Allies had too much on their plates already, and the more forces they would get against bolsheviks, the more volunteers bolsheviks would get to use against the invaders.

But politically full-scale invasion was highly unlikely. Russia is just TOO BIG for any half-hearted attempts. And any large expeditionary forces would meet stiff resistance - if most of the Russian people hesitated to choose sides in Civil War, it doesn't mean they would welcome foreign invaders.

More than that - the "whites" themselves weren't very happy about foreign help. They didn't want foreign powers to divide Russia into several independent states, and didn't want to give up a lot of Russian resources (though they accepted a few highly questionable Allied proposals)

More than that, I highly doubt that both revolutions would be successful if it wasn't for Great War. Russian revolutionaries (both "whites" and "reds") needed to exclude any foreign influence. And WWI did just that, not to mention its great strain upon Russia.

Desdinova said...

Adding to that, Michael, it seemed that without the help of the Black Army dealing significant blows to the Whites the Reds would've been in a tougher position.

Also the Expeditionary Forces went over in 1918 and left a year later.

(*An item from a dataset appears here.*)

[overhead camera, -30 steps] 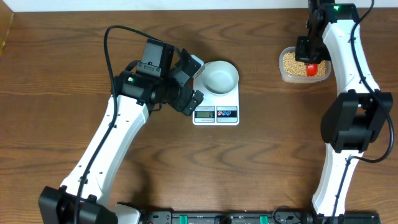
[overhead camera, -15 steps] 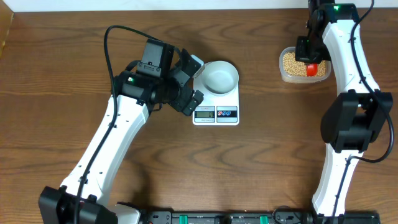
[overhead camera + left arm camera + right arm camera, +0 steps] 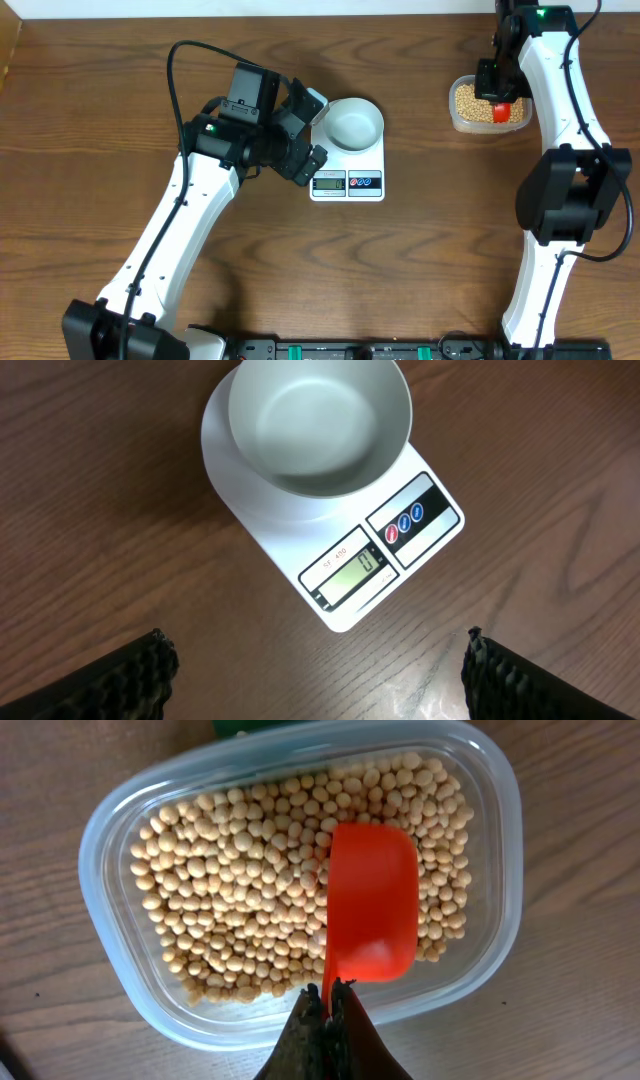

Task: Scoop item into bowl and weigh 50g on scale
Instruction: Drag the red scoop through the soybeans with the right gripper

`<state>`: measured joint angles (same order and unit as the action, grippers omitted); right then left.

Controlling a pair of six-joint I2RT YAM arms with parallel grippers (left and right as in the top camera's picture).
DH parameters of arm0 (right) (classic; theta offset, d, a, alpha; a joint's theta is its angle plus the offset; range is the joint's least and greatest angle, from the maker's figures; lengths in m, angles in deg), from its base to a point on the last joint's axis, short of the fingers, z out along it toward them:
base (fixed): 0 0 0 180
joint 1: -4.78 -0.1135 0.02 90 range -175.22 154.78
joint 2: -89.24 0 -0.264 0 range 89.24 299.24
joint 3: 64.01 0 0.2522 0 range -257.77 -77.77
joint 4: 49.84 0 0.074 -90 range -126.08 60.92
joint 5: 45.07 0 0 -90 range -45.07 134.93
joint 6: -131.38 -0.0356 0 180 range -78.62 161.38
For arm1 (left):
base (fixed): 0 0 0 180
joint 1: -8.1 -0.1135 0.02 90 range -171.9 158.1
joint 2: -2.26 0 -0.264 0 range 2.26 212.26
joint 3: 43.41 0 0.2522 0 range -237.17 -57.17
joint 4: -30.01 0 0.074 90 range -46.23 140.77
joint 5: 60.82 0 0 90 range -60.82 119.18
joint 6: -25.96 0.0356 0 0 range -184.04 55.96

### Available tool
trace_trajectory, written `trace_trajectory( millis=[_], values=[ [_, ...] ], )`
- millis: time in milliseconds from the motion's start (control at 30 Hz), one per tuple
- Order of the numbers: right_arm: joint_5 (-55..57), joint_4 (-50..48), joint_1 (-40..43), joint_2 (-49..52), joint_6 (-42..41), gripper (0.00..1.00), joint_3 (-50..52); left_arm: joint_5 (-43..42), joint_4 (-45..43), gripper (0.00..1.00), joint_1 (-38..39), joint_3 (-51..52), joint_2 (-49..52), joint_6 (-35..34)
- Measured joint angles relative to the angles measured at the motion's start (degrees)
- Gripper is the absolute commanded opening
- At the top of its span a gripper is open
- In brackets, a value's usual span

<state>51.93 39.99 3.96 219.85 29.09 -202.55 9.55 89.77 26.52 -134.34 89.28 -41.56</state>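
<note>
Right pincer [image 3: 328,1005] clamped on red scoop [image 3: 372,900] over beans [image 3: 230,900] in tub [image 3: 503,920], left pincer [image 3: 320,665] spread wide beside scale [image 3: 300,538], bowl [image 3: 318,420] empty

Bright, even indoor light; all three views usable.
We see soft diffuse light from above on the wooden table [image 3: 420,260], with only faint shadows beside the left arm [image 3: 170,240] and under the bowl [image 3: 318,422] on the scale [image 3: 340,550]. Its display is sharp. There is a mild sheen on the wood at lower right in the left wrist view. The left finger pads [image 3: 130,680] are dark and soft. The beans [image 3: 230,890] are crisp, the tub [image 3: 500,850] rim has pale glare, the red scoop [image 3: 372,900] is saturated, and the right fingers [image 3: 325,1040] are blurred.
</note>
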Motion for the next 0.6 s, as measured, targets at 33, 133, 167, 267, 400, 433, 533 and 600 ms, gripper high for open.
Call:
trace_trajectory(
  millis=[33,133,167,267,400,433,533,600],
  values=[
    [0.0,0.2,0.0,0.0,0.0,0.01,0.0,0.0,0.0,0.93,0.0,0.0,0.0,0.0],
    [0.0,0.4,0.0,0.0,0.1,0.01,0.0,0.0,0.0,0.93,0.0,0.0,0.0,0.0],
    [0.0,0.5,0.0,0.0,0.2,0.01,0.0,0.0,0.0,0.93,0.0,0.0,0.0,0.0],
    [-0.1,0.5,0.0,0.0,0.6,0.01,0.0,0.0,0.0,0.93,0.0,0.0,0.0,0.0],
    [-0.1,0.6,0.0,0.0,0.8,0.01,0.0,0.0,0.0,0.93,0.0,0.0,0.0,0.0],
    [-0.2,0.6,0.0,0.0,0.9,0.01,0.0,0.0,0.0,0.93,0.0,0.0,0.0,0.0],
    [-1.7,0.1,0.3,0.0,1.6,0.01,0.0,0.0,0.0,0.94,0.0,0.0,0.0,0.0],
    [-3.0,-0.6,0.6,0.1,2.1,0.01,0.2,0.0,0.0,0.93,0.0,0.0,0.0,0.0]
  ],
)
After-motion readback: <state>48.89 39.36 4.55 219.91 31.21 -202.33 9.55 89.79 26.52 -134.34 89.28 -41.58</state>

While the end of the Great War didn't automatically mean the Allies would or could pour in their resources, it does show a different situation than the one most people think of when they hear that the Allies did fight the Bolsheviks.

Michael said...

Desdinova, could you elaborate regarding "popular" picture of "Allies fighting bolsheviks"? The thing is, I'm from Russia (as you might've guessed already), and quite curious about the "picture of 1917 in the eyes of common western people".

Also, the Allies did not only send expeditionary forces, they also supplied materiel and equipment to the "whites".

Though, it was more "trade" than "help", and they weren't interested in free help due to political interests at that time (there was no Cold War to ignite that kind of antagonism). Allies were interested in retaining economic claims in Russia (economically, they had A LOT at stake), and as soon as it was clear that "reds" will win, Allied faced the "is it worth it?" question. The answer is well-known :)

Desdinova said...

I'm fairly sure most Americans don't know we ever engaged Russians in combat. It's a sad fact, but I've yet to see any professor, teacher, or historian mention the Expeditionary Force in Russia. What I've learned, which is limited, is only by me seeing the memoir by complete chance.

I don't even recall hearing Woodrow Wilson mention any hostility towards the Bolsheviks, meaning the forces sent there were probably almost entirely sent out of economic interest.

JC said...

This is a very interesting discussion. Keep it up, if possible.